33 points by bhattchaitanya on Aug 15, 2019 | hide | past | favorite | 32 comments
At our company we love Splunk for its amazing query capabilities, dashboards, rich set of APIs, speed etc. Are there any credible competitors for this tool? We are open to both proprietary or opensource. Splunk is too expensive and is not cost-effective for our business and we are desperately looking for an alternative. any guidance would help.



I'll give a non-orthodox suggestion: ClickHouse

You'll need to manage some stuff yourself, and assemble your own dashboards and stuff, so there will be some labor involved. That being said, I doubt it will be more painful than managing an ELK stack: there are just too many ways you can destabilize a cluster with it.

ClickHouse clusters from my experience are ridiculously scalable, fast, and stable. There are several other accounts to back that up, and a good case study is Cloudflare, which uses it to store and query all of their logs and metrics from all data centers (that's quite a few PB of data).

There are some projects on GitHub you can use to get inspired, but what you need is pretty much a ClickHouse cluster, Grafana, and a Log Shipper.


Elasticsearch (well, the whole ELK stack)

https://www.elastic.co/

Depending on your volume and situation, there are hosted options or you can roll your own on-prem.


+1 on elastic search. We swapped splunk out for es + some inhouse pipelines and it's been a decent replacement. It's not 100% the same. We can't throw random garbage logs at it and create structure, we pushed structured logging onto service owners, but it's covered a lot of our common use cases e.g. what happened with this request?

We haven't moved off of splunk for all of our logs, but have reduced the volume going there significantly.


The query capabilities of elastic is subpar compared to Splunk and not feasible for us. Elasticsearxh does not support JOINS which is a huge trade off for us


At my company, we used to pay 7 figures to splunk, until we realized how much data do we actually need. We cut down a lot of unnecessary logging and sent only the things that were needed.

Most of the data that was needed by business folks was sent to segment in terms of events and for genuine errors were sent to sentry with stack traces and converted most of the logs to metrics.

This helped us cut down a lot of $$ for logging and monitoring. Elastic search is a great alternative, but it takes an entire team to maintain it. I'm not sure, if its worth the time and effort.

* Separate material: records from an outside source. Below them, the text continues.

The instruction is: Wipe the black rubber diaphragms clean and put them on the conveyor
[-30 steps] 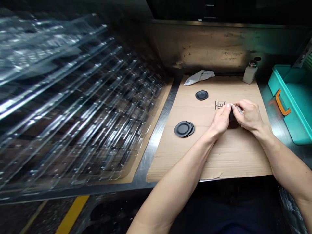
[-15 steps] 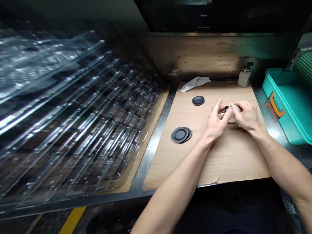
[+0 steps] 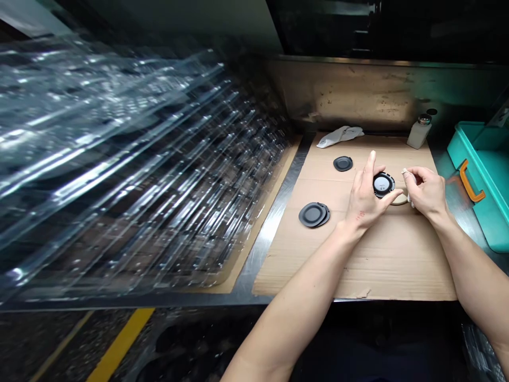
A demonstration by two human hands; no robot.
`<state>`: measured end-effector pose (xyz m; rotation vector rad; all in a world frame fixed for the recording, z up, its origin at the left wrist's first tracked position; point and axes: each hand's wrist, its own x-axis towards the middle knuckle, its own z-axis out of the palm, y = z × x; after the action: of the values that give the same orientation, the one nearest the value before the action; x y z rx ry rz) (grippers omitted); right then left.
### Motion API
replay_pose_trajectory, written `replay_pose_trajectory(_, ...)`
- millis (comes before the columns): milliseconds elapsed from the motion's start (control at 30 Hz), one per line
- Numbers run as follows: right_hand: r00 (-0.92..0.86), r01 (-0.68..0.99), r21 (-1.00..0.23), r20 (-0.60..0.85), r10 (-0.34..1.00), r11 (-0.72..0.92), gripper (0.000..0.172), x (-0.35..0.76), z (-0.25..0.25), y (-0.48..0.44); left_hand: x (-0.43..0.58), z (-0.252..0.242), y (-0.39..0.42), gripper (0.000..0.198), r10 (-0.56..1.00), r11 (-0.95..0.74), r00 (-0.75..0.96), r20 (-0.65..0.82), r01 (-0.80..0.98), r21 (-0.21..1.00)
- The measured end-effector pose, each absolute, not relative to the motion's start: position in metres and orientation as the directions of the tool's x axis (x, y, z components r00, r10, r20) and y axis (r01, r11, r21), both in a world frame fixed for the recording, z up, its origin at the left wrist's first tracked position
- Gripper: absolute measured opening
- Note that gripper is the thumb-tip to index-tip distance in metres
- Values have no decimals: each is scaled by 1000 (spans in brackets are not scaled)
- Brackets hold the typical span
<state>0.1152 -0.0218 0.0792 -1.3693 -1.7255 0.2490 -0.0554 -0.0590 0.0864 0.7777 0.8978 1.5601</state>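
My left hand (image 3: 363, 199) grips a small round black part with a silver centre (image 3: 383, 184) between thumb and fingers, its index finger pointing up. To the right, my right hand (image 3: 427, 191) is pinched around a bit of white cloth (image 3: 406, 174), a little apart from the part. A round beige disc (image 3: 400, 197) lies on the cardboard beneath, partly covered by my left thumb. Further left rest a flat black round piece (image 3: 343, 163) and, nearer me, two overlapping black round pieces (image 3: 312, 215).
A cardboard sheet (image 3: 382, 254) covers the metal bench. At its back lie a white cloth (image 3: 340, 137) and a bottle with a metal cap (image 3: 420, 131). A teal bin (image 3: 483, 196) with an orange handle stands right. Stacked clear plastic trays (image 3: 159, 175) fill the left, blurred.
My hands have moved apart; the right one, with the white cloth, has drawn off rightward. The black part's silver face now shows in my left hand. The whole view has shifted.
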Motion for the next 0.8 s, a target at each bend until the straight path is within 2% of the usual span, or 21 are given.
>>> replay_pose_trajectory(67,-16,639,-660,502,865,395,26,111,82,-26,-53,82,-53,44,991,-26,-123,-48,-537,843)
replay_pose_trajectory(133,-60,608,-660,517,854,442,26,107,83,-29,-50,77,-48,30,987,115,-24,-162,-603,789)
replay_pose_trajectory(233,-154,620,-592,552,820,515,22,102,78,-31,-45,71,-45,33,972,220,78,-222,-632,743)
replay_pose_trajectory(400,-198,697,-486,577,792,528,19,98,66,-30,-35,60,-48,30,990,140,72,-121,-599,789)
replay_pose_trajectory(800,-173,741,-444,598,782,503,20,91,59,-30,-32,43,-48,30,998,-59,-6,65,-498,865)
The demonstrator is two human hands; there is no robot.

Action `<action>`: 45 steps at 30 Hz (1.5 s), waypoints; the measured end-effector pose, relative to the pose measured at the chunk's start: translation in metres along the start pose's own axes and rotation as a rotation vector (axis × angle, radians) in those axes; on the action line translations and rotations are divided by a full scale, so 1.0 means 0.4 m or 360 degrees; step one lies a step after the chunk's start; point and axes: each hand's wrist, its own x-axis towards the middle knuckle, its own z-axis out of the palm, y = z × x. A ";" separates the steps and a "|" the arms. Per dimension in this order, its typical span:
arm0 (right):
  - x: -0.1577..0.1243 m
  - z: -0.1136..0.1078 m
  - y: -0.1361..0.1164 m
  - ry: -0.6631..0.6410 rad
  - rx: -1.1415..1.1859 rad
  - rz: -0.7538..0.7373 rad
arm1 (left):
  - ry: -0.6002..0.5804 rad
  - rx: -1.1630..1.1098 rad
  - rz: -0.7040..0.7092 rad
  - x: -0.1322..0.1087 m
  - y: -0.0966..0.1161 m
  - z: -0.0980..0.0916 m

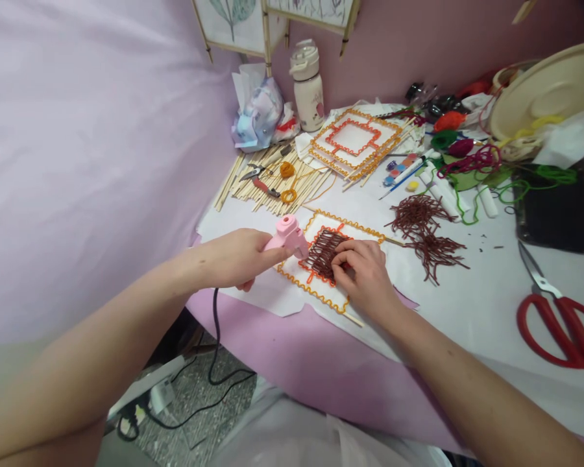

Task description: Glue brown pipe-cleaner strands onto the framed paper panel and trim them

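A pink glue gun (288, 235) with a black cord is gripped in my left hand (243, 258), its nozzle end close to the brown yarn. Under both hands lies a square stick frame edged with wavy orange-yellow yarn (316, 297), with a smaller red-orange yarn square inside it. Rows of dark brown yarn pieces (325, 251) fill that inner square. At their right side my right hand (365, 272) has thumb and fingers pinched together; whatever is between the fingertips is hidden. Cut brown yarn (418, 217) is heaped to the right of the frame.
Large red-handled scissors (559, 318) lie at the right, near a black tablet-like slab (557, 207). Behind are bamboo sticks (228, 185), pliers (263, 185), another yarn-edged frame (355, 139), a bottle (307, 87) and a tissue pack (260, 113). Coloured yarn (472, 159) clutters the back right.
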 end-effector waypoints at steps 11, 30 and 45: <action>0.000 0.000 -0.003 0.0004 0.0021 -0.0009 | -0.0165 -0.0908 0.0219 -0.022 -0.117 0.007; 0.070 0.034 -0.127 -0.0281 -0.0484 0.0255 | -0.0284 -0.2548 0.0752 0.172 -0.295 0.217; 0.107 0.074 -0.121 -0.0350 -0.0738 -0.0086 | -0.0294 -0.2590 0.0701 0.175 -0.300 0.224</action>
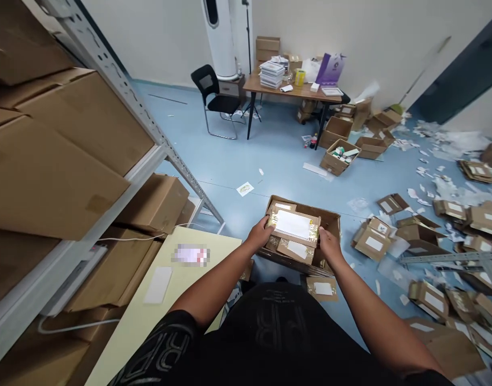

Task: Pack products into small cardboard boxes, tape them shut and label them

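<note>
Between my two hands I hold a flat cardboard parcel [293, 224] with a blank-looking white label and shiny tape at its ends. My left hand [261, 234] grips its left end, thumb on top. At the opposite end, my right hand [328, 244] closes on the right edge. The parcel is over an open cardboard box [331, 220]. Inside that box lie other small taped parcels, one of them a labelled parcel [297, 250] just below the held one. The fingers under the parcel are hidden.
To the left stand a metal shelf [177, 166] stacked with cartons and a pale yellow table [145, 332] bearing a white card. Parcels, open boxes and plastic scraps [450, 145] litter the floor on the right. A desk [251, 83] and black chair [221, 103] are at the back.
</note>
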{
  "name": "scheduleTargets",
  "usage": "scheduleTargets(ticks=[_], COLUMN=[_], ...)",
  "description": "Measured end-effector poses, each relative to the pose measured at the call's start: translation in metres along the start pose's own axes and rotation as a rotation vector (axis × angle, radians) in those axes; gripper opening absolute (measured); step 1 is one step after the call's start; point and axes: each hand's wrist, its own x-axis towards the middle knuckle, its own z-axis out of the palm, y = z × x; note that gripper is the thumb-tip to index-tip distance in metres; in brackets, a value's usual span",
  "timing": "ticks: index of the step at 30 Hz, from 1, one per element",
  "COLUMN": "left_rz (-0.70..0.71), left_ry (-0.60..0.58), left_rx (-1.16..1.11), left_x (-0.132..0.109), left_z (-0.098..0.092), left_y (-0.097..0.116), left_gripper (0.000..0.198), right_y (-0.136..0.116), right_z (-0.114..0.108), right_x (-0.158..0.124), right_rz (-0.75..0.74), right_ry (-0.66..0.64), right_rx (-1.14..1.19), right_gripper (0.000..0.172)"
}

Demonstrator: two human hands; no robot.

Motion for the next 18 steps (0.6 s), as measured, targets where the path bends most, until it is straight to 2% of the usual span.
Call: scheduleTargets(ticks=[4,8,13,18], left_rz=[-0.061,-0.06,-0.088,-0.19], left_ry=[-0.004,0.017,0.111,0.296], left_rx=[0.068,0.006,0.033,0.02], left_x=[0.014,0.015,-0.007,-0.045], left_z=[-0.005,-0.011,-0.02,-0.006], left_y=[-0.018,-0.038,-0.056,-0.067], left_gripper=[0.061,0.046,0.027,0.028], right_y=[0.011,0.032,0.058,0.057], right_z=[0.007,0.008,0.007,0.018], right_x=[0.001,0.004,0.02,0.053], right_rz=[-0.017,0.047,0.129,0.028], right_ry=[0.033,-0.025,-0.207,-0.472], right_rx=[-0.075,-0.013,-0.028,-0.097], right_gripper=[0.048,0.049,0.044,0.042])
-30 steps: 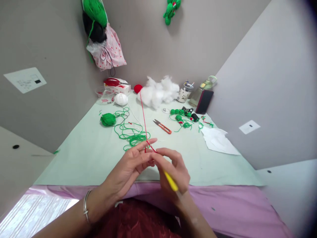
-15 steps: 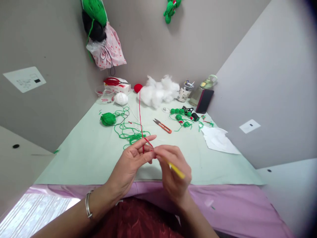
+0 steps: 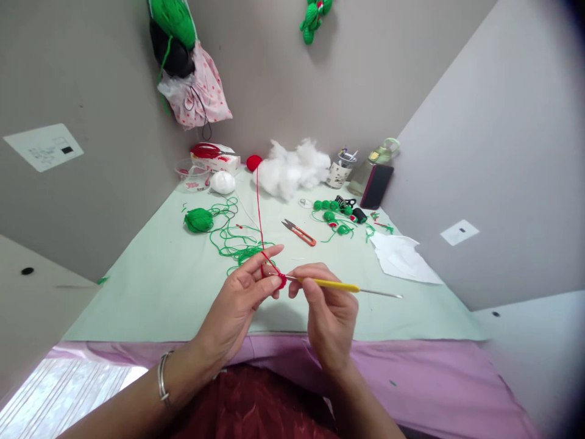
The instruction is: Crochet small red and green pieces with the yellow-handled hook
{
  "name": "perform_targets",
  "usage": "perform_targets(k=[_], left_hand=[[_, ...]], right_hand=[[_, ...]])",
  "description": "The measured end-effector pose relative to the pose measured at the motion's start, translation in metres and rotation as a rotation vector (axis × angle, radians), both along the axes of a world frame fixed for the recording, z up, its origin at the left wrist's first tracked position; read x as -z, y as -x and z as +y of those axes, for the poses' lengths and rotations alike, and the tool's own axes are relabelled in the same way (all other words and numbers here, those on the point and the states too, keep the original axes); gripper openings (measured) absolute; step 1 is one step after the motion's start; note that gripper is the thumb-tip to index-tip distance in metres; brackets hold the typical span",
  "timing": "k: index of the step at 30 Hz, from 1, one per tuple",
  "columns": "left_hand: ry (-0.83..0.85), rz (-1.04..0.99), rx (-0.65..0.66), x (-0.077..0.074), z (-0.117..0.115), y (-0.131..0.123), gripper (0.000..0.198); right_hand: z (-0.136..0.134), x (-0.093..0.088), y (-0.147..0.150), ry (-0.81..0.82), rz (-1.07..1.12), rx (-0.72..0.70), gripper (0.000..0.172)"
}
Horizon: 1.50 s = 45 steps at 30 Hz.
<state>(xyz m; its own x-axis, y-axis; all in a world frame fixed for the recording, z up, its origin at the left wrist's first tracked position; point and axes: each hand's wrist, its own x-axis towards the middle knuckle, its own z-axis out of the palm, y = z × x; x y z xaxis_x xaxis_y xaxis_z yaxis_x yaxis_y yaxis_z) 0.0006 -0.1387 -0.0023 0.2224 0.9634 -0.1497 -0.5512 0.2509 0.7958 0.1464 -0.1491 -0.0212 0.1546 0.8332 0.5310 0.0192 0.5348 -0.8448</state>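
Observation:
Between thumb and fingers, my left hand (image 3: 242,299) pinches a small piece of red crochet (image 3: 282,281). Red yarn (image 3: 259,213) runs over its raised index finger and back to a red ball (image 3: 254,163) near the wall. My right hand (image 3: 331,311) is closed round the yellow grip of a crochet hook (image 3: 336,285). The hook's left metal end meets the red piece, and its other metal end sticks out to the right. Just beyond my left hand lies a loose tangle of green yarn (image 3: 242,251).
Orange thread snips (image 3: 299,232) lie past my hands. Behind them sits white stuffing (image 3: 292,169). Green crocheted balls (image 3: 329,214), a phone (image 3: 377,186) and torn white paper (image 3: 404,257) are on the right. A green yarn ball (image 3: 198,220) and white yarn ball (image 3: 223,182) are on the left.
My right hand has turned, so the crochet hook now points sideways instead of toward me. The red crochet piece shows more clearly. My left hand has barely moved.

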Motion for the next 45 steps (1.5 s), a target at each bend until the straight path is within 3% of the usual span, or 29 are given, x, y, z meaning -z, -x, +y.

It'll really depend on your use-case. If you're not doing _too much_ volume (less than 1-2TB) and you're willing to put in the work, ELK stack (as others mentioned) will be more cost-effective from a software cost perspective. You'll end up making up those costs in person-hours though, as you'll lose the benefits of managed/SaaS.

If you'd rather not spend the time managing an ELK stack, there's a lot of logging options (disclaimer: I work at one of them, https://logdna.com). It'd be helpful to unpack what you mean by "credible" competitors however. Our product, and most others in our space frankly, can't match Splunk in terms of feature-set today, so knowing what is most important to you would be helpful. For example, if you're looking for basic log storage and search, you'll have tons of options. If you need compliance, that would narrow the field a bit.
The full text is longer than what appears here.